Nel 2014 facevo ancora parte di un team che a Padova portava avanti poliedrici progetti culturali, soprattutto legati al teatro di ricerca (Laboratorio Artaud). Tra questi progetti, un festival estivo che premiava cortometraggi europei, e che in quella edizione consegnò il primo premio a questo Dinosaurios en 3D, di tale Juan Beiro, poetica e malinconica celebrazione delle dimenticate e dismesse sale cinematografiche a Madrid.
A distanza di anni mi torna in mente questo bellissimo pezzo di micro-cinema, cadenzato da una stupenda versione orchestrale di ben noto e iconico brano di Granados: Andaluza, che vi propongo nell’originale versione pianistica.

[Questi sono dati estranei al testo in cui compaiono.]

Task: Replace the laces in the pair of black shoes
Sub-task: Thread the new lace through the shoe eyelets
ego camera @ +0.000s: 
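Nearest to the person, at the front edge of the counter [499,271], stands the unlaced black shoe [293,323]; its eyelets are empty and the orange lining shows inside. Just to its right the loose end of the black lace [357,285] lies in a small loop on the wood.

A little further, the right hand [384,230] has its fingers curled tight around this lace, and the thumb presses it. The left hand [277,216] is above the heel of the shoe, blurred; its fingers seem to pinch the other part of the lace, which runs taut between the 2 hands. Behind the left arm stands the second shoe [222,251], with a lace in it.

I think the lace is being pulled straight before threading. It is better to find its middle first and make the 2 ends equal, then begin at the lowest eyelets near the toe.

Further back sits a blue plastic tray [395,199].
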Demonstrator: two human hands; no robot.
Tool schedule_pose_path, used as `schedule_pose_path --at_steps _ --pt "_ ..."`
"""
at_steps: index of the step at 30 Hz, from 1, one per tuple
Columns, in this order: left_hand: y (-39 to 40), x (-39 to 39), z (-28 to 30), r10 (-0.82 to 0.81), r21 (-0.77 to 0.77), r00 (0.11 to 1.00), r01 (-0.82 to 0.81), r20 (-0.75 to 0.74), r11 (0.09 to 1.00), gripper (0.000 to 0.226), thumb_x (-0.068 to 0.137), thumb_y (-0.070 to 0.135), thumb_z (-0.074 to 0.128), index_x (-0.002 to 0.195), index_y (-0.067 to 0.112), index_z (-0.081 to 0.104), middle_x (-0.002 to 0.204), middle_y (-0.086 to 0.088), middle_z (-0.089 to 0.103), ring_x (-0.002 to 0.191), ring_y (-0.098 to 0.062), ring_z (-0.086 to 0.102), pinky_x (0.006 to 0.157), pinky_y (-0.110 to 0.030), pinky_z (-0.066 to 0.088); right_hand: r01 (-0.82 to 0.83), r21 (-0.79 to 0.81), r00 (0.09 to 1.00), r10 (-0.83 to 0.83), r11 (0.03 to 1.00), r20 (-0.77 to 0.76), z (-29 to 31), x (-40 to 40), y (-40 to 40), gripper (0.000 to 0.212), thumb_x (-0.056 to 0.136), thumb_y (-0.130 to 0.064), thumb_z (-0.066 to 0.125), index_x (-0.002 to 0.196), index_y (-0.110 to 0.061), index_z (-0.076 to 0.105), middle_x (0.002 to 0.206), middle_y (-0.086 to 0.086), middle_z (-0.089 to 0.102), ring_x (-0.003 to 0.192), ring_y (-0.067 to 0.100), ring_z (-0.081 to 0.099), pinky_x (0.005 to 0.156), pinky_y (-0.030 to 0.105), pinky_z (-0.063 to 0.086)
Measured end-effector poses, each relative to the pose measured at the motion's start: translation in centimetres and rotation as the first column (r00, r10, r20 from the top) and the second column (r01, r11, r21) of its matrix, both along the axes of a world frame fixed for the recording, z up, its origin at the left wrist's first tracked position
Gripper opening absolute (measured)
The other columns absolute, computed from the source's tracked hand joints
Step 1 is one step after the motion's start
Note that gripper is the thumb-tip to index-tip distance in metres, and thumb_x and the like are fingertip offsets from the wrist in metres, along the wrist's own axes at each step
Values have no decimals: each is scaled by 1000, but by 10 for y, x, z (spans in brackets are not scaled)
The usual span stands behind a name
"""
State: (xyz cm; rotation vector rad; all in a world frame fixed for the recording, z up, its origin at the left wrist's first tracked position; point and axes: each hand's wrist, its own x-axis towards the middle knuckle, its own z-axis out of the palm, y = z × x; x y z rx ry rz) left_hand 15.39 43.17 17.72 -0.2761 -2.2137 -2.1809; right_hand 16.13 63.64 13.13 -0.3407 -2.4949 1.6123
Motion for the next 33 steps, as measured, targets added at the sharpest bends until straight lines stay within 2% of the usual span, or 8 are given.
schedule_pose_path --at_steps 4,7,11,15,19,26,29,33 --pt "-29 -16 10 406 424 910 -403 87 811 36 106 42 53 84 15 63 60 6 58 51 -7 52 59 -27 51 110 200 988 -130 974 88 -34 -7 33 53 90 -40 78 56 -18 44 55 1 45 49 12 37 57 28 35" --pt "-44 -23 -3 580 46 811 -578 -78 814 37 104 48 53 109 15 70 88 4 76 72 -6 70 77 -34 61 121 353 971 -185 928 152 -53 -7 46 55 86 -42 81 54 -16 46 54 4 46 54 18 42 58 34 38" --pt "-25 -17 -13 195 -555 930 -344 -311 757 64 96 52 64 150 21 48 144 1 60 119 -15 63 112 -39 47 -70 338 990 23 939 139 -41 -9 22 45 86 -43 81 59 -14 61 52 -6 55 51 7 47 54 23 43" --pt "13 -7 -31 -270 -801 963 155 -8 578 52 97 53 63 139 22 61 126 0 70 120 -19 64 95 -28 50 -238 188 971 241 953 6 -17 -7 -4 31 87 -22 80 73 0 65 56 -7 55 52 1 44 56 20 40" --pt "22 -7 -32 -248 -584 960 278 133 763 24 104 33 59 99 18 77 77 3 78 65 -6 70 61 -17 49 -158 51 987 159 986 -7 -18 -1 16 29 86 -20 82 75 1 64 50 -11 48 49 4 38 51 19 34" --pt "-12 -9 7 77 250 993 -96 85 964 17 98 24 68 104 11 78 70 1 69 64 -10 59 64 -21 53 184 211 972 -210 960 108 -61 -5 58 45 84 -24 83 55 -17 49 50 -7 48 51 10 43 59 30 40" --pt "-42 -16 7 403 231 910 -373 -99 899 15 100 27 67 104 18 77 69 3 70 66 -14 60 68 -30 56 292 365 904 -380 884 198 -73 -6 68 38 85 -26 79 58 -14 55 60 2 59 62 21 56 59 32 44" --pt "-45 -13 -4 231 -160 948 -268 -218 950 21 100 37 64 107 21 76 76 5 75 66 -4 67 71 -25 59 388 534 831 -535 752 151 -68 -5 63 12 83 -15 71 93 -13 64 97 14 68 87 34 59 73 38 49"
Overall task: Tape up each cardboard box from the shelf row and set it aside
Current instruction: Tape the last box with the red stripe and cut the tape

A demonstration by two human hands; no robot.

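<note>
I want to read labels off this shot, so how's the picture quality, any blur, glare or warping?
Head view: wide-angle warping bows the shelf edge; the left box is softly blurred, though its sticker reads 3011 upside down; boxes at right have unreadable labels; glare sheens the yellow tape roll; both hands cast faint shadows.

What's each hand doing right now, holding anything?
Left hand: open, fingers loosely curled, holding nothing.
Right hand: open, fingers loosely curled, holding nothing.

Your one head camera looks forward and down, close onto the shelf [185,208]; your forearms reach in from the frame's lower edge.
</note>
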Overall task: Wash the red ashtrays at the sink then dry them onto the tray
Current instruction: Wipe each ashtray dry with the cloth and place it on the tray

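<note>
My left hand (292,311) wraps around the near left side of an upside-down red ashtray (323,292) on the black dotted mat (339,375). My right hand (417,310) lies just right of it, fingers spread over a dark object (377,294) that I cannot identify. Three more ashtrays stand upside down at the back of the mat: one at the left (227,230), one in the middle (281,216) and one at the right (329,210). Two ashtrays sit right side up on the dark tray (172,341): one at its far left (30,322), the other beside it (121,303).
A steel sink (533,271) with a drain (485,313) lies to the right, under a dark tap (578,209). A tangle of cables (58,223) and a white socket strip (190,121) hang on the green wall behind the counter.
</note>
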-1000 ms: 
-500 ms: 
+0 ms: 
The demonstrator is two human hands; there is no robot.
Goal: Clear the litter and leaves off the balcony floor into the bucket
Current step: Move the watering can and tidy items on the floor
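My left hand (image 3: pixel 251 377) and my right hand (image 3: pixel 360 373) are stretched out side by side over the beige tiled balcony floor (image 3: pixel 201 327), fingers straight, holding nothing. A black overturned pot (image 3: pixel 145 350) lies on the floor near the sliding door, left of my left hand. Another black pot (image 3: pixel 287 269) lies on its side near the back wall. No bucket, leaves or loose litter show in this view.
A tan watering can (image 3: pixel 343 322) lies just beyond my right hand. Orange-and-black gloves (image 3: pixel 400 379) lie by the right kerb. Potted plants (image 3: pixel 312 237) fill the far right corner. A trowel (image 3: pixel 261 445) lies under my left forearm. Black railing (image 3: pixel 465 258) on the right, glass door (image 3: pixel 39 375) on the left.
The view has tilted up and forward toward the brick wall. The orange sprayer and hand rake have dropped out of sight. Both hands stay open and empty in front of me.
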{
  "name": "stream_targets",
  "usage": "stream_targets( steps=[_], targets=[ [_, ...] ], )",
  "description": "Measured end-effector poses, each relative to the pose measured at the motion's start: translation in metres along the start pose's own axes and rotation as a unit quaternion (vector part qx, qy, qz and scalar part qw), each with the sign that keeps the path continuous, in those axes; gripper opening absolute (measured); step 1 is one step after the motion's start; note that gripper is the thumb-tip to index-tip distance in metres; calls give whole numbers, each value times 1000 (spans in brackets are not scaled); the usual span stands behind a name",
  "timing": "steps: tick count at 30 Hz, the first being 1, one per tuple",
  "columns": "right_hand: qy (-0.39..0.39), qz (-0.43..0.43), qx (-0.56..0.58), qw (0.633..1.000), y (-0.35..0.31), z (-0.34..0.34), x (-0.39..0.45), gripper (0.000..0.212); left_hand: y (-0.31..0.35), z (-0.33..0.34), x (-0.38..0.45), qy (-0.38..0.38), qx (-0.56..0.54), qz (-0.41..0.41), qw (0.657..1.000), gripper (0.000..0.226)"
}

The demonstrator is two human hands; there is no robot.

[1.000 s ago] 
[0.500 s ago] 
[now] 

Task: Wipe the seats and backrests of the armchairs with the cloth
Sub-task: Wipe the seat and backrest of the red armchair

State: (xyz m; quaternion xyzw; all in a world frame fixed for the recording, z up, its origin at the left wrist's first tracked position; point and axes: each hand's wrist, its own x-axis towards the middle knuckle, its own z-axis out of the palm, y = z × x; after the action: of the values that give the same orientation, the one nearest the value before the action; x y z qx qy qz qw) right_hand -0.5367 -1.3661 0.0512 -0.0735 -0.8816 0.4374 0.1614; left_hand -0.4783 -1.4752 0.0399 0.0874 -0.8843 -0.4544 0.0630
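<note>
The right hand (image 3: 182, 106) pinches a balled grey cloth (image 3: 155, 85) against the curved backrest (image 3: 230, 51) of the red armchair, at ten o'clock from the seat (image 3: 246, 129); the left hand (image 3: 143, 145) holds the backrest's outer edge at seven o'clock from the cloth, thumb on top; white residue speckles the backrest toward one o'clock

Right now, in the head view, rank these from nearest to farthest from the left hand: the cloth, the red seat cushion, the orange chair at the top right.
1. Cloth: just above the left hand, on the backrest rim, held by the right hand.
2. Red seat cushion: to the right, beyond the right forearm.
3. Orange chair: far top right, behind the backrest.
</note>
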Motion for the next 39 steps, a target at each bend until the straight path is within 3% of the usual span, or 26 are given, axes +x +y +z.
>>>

Mi è venuta in mente questa cosa perché ho pensato — un po’ come l’amico Alessandro Pesavento, avvocato molto impegnato a Vicenza nella difesa del territorio, che a Padova ha studiato e che appunto me lo sottolineava qualche tempo fa durante un nostro incontro istituzionale — a come questa città (come tutte, immagino, ma soprattutto questa, con la sua verve tipicamente universitaria) abbia perso molto a livello culturale. Non parlo nello specifico dei cinema, che sono di fatto scomparsi da tempo, ma delle librerie; le tante, gigantesche librerie che popolavano la città quasi come delle micro-città al suo interno.
Ho passato anni della mia adolescenza e giovinezza a percorrere l’esoterismo della Libreria Internazionale, oggi emporio di detersivi e saponi, oppure la narrativa statunitense di genere (quelle copertine della Sperling & Kupfer!) che dilagava alla Zannoni, in pieno centro, oggi credo tramutata in negozio di abiti o scarpe, per non parlare delle onnipresenti librerie che gli americani chiamano “remainders”, dedite alla ricommercializzazione del fuori catalogo, anche queste oggi convertite in deprimenti succursali del reame dell’usa e getta.
Che dire. Mi andava di dirvelo. C’è qualcuno che sta attentando alla memoria collettiva. Lo fa smantellando senza preoccuparsi di riallestire altrove. Lo fa distruggendo, senza prendersi a cuore la ricostruzione.